## Work item
Your output is to consist only of the line containing "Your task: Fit" and the lines after it, through the end of the data, reproduced exactly.

┌────────

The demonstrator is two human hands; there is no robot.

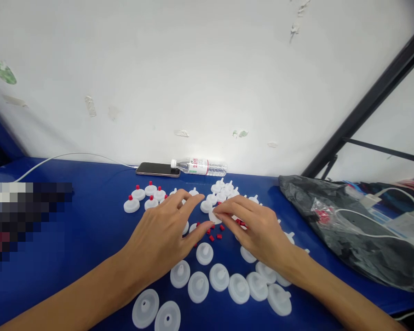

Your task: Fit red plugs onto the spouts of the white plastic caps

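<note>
Several white round caps with spouts [219, 277] lie on the blue table between and around my hands. My left hand [172, 220] hovers at the centre, thumb and fingers apart, with nothing between them. Close by on the right, my right hand [253, 223] has its thumb and fingertips pinched together at a white disc-like piece [214, 217]; the fingers partly cover it. Small red pieces [219, 236] are scattered between the hands. At the back left stand white caps with red tips [131, 204].
A phone [158, 169] on a white cable and a clear bottle [202, 166] lie along the wall. A dark plastic bag [331, 239] on the right carries a small clear bag with red pieces [326, 216] and cables. A pixelated patch covers the left edge.
</note>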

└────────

## Exercise answer
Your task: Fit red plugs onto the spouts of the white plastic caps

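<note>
Several white round caps with spouts [219, 277] lie on the blue table between and around my hands. My left hand [172, 220] hovers at the centre, thumb and fingers apart, with nothing between them. Close by on the right, my right hand [253, 223] has its thumb and fingertips pinched together at a white disc-like piece [214, 217]; the fingers partly cover it. Small red pieces [219, 236] are scattered between the hands. At the back left stand white caps with red tips [131, 204].
A phone [158, 169] on a white cable and a clear bottle [202, 166] lie along the wall. A dark plastic bag [331, 239] on the right carries a small clear bag with red pieces [326, 216] and cables. A pixelated patch covers the left edge.
</note>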

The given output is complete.